Читаем Тесные врата полностью

Ты подходишь к заметенной по самые окна хате, стучишь в низенькую дверь, бабка раза три спрашивает «кто там» и лишь потом отпирает, долго возясь в темноте с засовами. Она, как всегда, ворчит на погоду, на директора, который «бесперечь смены меняет; чего мучает дитенка — ходил бы он днем и ходил…» — и под монотонное бормотание собирает тебе поесть. Пахнет у нее, как в гараже: от военного мадьярского керогаза и от лампы — керосином, от дореволюционного еще «Зингера» — машинным маслом, от стен — креозотом, от самой бабки — как от механика. Ты ешь, она ходит по хате взад-вперед, ворчит — теперь уже не разобрать чего. В толстой, на вате, жилетке, в платке, завязанном на лбу, похожа она на сову, а тень на стене выходит уже точь-в-точь. Она ворчит, а ты ешь и не обращаешь внимания. Тебя бабка любит, даже иногда балует леденцами. А вообще-то она строгая и суровая. Про нее настоящие легенды ходят.

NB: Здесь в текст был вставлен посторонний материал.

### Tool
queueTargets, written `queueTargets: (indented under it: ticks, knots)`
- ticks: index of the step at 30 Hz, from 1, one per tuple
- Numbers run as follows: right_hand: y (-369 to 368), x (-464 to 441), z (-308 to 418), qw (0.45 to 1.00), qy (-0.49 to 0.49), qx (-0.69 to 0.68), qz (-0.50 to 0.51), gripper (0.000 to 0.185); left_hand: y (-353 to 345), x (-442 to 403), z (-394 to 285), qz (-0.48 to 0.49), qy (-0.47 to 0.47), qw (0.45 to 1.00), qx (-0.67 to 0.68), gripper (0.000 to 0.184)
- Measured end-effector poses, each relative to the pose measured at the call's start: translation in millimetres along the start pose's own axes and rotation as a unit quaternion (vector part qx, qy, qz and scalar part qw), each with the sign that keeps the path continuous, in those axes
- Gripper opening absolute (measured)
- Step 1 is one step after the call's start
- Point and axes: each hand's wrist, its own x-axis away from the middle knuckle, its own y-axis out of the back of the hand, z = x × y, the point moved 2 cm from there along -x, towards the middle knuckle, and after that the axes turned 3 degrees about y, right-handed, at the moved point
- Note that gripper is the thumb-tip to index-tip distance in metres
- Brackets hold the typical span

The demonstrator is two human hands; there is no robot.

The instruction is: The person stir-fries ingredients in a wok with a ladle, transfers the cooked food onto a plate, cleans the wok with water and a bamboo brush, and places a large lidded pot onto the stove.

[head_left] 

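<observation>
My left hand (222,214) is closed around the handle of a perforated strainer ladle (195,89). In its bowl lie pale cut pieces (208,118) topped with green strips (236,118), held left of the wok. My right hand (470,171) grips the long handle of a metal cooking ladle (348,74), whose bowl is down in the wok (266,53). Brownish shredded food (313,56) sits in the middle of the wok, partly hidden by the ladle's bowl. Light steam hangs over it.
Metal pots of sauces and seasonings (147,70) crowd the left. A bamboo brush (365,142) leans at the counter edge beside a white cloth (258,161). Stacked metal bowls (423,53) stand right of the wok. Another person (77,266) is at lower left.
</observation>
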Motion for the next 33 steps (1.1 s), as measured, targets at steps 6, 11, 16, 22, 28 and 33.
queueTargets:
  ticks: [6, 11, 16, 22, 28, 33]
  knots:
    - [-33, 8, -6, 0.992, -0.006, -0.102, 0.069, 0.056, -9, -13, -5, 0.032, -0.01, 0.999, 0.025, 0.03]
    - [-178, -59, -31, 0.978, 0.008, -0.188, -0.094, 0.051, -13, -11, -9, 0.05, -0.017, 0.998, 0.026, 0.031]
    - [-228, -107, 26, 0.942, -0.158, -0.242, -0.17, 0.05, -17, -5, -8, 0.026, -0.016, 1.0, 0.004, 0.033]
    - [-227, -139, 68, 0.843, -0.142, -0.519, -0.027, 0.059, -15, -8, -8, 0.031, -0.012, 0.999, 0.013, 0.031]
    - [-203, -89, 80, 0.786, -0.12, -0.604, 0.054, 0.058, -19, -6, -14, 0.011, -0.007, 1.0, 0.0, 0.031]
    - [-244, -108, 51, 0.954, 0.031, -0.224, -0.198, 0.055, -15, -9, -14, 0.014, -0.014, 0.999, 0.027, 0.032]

В тридцать первом, например, когда деда Илюху раскулачили (у него было сорок колодок пчелы) и выслали с семьей на Северный Урал, бабка ездила «выстарывать» его в Москву. Оставила у верного человека своего «Зингера» и молчком поехала. Была у самого Калинина. Вернулась месяца через три, а еще через полгода вернулся и дед Илюха. Пасеку, правда, ему не отдали… Это она в тридцать восьмом показала председателю сельсовета зад, когда тот пригрозил отобрать у нее «Зингера», единственное ее сокровище, в счет налога, — показала да еще похлопала по белой ягодице ладонью… И чуть было не угодила под «политическую» статью.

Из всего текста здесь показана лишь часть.